- _EXERCISE INSTRUCTIONS_: Output only the lines below that start at the line containing "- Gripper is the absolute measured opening" and end at the line containing "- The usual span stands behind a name", with both ends kept.

Recorded data
★ ★ ★ ★ ★

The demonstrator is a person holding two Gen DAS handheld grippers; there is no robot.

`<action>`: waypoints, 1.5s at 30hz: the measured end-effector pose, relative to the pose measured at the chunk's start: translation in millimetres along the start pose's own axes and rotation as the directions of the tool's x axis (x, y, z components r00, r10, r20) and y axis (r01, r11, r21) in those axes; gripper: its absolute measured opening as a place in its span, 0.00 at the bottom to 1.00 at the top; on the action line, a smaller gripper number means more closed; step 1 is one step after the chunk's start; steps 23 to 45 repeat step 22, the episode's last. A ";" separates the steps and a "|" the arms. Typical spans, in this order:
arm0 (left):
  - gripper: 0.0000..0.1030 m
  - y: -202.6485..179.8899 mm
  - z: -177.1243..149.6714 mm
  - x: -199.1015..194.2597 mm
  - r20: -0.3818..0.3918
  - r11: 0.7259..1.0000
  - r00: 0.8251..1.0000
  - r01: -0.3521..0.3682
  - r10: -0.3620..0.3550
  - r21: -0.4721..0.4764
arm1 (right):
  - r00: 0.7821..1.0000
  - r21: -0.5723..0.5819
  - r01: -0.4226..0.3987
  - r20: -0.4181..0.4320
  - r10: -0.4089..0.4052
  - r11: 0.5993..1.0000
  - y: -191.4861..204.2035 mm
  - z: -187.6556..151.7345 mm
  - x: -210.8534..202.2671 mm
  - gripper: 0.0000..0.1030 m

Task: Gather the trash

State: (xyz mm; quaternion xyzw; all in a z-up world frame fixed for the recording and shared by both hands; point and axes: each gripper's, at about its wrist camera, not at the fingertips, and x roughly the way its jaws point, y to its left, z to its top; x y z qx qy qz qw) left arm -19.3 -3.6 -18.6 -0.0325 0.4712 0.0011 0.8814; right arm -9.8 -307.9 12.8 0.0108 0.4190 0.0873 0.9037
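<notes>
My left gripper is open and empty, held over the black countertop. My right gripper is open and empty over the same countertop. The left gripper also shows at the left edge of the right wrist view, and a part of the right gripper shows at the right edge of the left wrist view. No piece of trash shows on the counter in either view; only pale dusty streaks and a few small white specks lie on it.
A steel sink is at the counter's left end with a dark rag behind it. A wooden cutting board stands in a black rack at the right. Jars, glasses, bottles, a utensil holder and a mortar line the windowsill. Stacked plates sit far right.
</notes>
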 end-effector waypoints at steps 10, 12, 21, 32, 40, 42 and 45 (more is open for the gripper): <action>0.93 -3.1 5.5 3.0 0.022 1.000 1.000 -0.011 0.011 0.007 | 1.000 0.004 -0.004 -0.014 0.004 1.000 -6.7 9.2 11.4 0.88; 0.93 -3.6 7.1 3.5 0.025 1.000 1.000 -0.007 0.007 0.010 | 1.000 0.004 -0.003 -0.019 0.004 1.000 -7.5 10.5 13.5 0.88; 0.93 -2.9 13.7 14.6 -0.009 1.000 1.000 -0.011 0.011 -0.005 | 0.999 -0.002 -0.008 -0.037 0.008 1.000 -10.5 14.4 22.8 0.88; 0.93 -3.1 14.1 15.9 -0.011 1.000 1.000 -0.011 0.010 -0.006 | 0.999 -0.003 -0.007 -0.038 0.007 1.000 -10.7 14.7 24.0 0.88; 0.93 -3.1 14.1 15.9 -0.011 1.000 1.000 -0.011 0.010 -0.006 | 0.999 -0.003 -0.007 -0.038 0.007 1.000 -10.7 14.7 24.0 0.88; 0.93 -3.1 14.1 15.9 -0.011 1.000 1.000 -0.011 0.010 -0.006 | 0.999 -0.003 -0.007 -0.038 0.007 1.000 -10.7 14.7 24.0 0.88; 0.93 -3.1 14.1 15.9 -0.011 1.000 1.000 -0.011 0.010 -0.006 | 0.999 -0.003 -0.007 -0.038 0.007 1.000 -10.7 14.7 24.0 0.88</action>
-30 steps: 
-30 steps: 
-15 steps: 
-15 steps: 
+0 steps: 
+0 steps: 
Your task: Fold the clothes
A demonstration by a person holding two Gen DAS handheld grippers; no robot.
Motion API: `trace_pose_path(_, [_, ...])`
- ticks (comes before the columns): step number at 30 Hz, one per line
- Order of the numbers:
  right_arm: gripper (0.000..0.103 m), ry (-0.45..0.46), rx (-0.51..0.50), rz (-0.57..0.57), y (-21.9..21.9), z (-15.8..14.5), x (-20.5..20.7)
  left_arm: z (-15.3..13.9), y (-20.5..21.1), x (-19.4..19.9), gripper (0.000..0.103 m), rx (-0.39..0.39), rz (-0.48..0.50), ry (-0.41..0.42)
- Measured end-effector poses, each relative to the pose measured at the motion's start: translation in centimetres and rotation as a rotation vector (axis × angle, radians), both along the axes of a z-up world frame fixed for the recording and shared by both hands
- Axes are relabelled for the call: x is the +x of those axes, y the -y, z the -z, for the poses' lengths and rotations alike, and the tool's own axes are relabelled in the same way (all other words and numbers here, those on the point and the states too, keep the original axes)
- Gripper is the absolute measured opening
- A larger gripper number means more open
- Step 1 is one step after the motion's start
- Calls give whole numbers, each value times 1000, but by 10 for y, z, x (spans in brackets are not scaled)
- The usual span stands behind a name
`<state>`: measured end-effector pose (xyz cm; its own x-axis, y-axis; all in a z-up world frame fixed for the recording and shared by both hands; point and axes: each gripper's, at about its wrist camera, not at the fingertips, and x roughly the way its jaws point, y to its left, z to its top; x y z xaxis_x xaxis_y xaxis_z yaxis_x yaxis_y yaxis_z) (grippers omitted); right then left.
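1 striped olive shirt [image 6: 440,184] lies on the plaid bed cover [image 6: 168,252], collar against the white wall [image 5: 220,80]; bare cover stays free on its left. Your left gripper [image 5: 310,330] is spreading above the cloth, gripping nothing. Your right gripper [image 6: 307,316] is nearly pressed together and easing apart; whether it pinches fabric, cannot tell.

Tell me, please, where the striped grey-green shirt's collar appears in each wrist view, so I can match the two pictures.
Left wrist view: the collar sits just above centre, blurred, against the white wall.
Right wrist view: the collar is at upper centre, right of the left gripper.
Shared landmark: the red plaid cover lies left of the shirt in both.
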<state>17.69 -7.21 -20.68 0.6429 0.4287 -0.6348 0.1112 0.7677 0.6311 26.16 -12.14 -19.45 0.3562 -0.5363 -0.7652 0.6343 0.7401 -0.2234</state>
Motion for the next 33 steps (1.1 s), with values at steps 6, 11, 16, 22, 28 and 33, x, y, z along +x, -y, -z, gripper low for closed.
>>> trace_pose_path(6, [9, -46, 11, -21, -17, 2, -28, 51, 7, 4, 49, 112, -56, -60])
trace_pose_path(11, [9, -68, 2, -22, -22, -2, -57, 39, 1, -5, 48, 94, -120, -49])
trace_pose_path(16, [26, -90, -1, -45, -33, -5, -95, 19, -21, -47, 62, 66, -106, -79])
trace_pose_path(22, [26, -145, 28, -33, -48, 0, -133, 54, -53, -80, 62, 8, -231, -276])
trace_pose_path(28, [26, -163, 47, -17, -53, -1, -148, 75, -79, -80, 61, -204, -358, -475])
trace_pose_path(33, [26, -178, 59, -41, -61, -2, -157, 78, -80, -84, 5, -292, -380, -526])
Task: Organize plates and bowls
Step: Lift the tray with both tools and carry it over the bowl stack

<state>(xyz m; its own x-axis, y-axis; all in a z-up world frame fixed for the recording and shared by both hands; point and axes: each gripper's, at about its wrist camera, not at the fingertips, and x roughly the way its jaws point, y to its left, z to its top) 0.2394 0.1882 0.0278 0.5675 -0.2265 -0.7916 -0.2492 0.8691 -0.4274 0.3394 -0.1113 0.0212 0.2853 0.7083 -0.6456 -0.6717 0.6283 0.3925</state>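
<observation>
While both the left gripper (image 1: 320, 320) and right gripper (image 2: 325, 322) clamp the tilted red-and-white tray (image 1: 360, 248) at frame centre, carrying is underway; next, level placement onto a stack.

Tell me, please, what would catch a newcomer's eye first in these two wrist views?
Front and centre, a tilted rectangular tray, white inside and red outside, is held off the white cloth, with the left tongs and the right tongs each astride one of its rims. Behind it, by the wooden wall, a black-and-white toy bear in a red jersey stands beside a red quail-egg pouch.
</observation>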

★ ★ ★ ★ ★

- _RESULT OF THIS EXERCISE_:
- Gripper is the absolute measured opening
- A larger gripper number means more open
- Step 1 is one step after the motion's start
- Calls give whole numbers, each value times 1000, but by 10 for y, z, x (spans in brackets are not scaled)
- The usual span stands behind a name

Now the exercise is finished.